"Kings": Daniel Craig et Halle Berry dans le chaos des émeutes

"Kings", avec Halle Berry et Daniel Craig, se dévoile le 11 avril au cinéma
"Kings", avec Halle Berry et Daniel Craig, se dévoile le 11 avril au cinéma - © Ad Vitam

Trois ans après le succès de "Mustang", Deniz Gamze Ergüven revient avec "Kings", un film en anglais avec Daniel Craig et Halle Berry sur les émeutes raciales à Los Angeles en 1992, projet qu'elle a mûri pendant une décennie avant de pouvoir le réaliser.

Le deuxième long métrage de la réalisatrice franco-turque se déroule dans un quartier défavorisé de Los Angeles, théâtre en 1992 de violentes émeutes raciales ayant éclaté après l'acquittement de policiers qui avaient battu un automobiliste noir, Rodney King, une scène filmée et largement relayée à travers le monde à l'époque.

Alors que le procès de Rodney King bat son plein à la télévision, Millie (Halle Berry), mère célibataire débordée, s'occupe de sa famille et d'enfants qu'elle accueille en attendant leur adoption. Le quotidien de cette famille va se trouver bouleversé lorsque éclatent les émeutes.

Agrémenté d'une bonne dose de romance entre Millie, mère courage tentant de tenir ses enfants à l'écart des émeutes, et Obie (Daniel Craig), son voisin écrivain et colérique, rare Blanc dans ce quartier peuplé de Noirs, d'Hispaniques et de Coréens, le film porte selon la réalisatrice davantage sur la frustration de populations rejetées plutôt que sur les émeutes raciales. Pour elle, la colère des populations confrontées à l'exclusion ou à l'arbitraire de la police n'a pas de frontières, et ce sont surtout les émeutes des banlieues en France en 2005 qui ont été l'élément déclencheur de son film.

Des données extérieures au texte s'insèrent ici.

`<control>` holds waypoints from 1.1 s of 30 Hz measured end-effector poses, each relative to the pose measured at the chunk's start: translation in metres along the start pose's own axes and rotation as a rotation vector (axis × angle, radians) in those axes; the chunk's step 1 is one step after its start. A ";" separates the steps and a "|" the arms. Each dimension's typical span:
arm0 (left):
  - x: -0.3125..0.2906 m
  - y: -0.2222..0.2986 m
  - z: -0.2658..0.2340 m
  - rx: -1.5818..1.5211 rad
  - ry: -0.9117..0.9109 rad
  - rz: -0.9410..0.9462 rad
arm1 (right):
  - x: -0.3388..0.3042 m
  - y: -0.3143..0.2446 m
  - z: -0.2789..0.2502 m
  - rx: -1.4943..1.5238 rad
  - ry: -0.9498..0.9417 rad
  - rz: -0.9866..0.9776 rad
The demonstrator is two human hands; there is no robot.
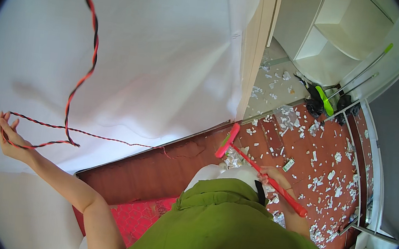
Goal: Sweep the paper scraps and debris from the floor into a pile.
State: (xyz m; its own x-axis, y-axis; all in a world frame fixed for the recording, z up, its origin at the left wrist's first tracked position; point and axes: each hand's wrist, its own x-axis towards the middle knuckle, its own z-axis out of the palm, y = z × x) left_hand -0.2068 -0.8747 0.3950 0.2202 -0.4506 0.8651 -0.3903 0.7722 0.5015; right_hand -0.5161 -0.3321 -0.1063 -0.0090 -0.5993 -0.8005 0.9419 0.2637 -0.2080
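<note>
My left hand [13, 140] is at the far left, raised close to the white wall. Its fingers curl around a twisted red-and-black wire [94, 43], which passes through the hand in a loop. One end of the wire rises past the top left; the other runs right along the wall's foot. Low in the middle, my right hand [275, 176] grips the red handle of a squeegee [243, 154]. The squeegee's pink-red head points away from me, above the brown floor edge. Part of the right palm is hidden behind the handle.
Torn white scraps [318, 182] litter the red-brown floor on the right. A green-headed broom [326, 100] leans by black bags near a white corner shelf [342, 35]. A pink-red patterned mat [134, 220] lies beneath me. The white wall [167, 62] bounds the left.
</note>
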 end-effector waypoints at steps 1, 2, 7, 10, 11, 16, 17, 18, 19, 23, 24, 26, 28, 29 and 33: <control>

"Je n'avais pas l'intention de brûler des voitures mais je voyais ce qui pouvait déclencher la colère" de ces jeunes de banlieue, a-t-elle expliqué à l'AFP lors du dernier Festival de Toronto, où son film était présenté. "Dans ces émeutes, je pouvais reconnaître quelque chose que je ne connaissais que trop bien. Ce sentiment d'être rejeté par un pays qu'on aime profondément", explique encore la réalisatrice de 39 ans, arrivée en France à l'âge de six mois mais qui venait de se voir refuser pour la deuxième fois la nationalité française lors des émeutes de 2005. 

A hauteur d'enfant

"Kings" est le fruit d'une longue maturation. L'idée lui en est venue à sa sortie de la Fémis en 2006, et le projet s'est concrétisé après le succès de son premier film "Mustang", récompensé par quatre César, dont celui du meilleur premier film, et candidat de la France aux Oscars en 2016. "J'ai lu pendant des mois pour tenter de comprendre" les racines de ces émeutes jusqu'à "m'en imprégner", se rappelle la réalisatrice. L'origine du film "était plus qu'une simple réponse intellectuelle, c'était physique, j'avais l'adrénaline qui montait en moi, mon cœur battait et mes mains tremblaient".

Rythmé par des images d'archives et par la musique de Nick Cave et Warren Ellis, "Kings" s'ouvre sur la mort de Latasha Harlins, une jeune afro-américaine tuée par la propriétaire d'une épicerie coréenne la soupçonnant d'avoir volé un jus d'orange. Cet épisode, quelques jours après la sauvagerie des policiers contre Rodney King, sera aussi caractérisé par la clémence des juges, l'épicière écopant d'une simple amende de 500 dollars, décision qui a ravivé les émeutes.

Deniz Gamze Ergüven, qui affirme que les personnages de son film sont tous inspirés de personnes réelles, explique avoir pris le parti de raconter l'histoire à travers les yeux des enfants. Épaulée par son chef opérateur David Chizallet, qui avait filmé la fougue de cinq soeurs rebelles dans "Mustang", elle suit en particulier dans le chaos des émeutes le destin des adolescents, Jesse (Lamar Johnson), Nicole (Rachel Hilson) et William (Kaalan "KR" Walker).

Elle oscille cependant entre leur histoire, tragique, et les mésaventures, moins convaincantes et plus légères, des adultes, interprétés par Halle Berry et Daniel Craig.

A travers ce film, la réalisatrice dit aussi avoir voulu "raconter cette chose très particulière: comment des individus pouvaient être affectés par des histoires concernant des gens qu'ils ne connaissent pas du tout mais dans lesquels ils se reconnaissent. Et comment ces histoires peuvent avoir un impact sur l'inconscient d'une ville".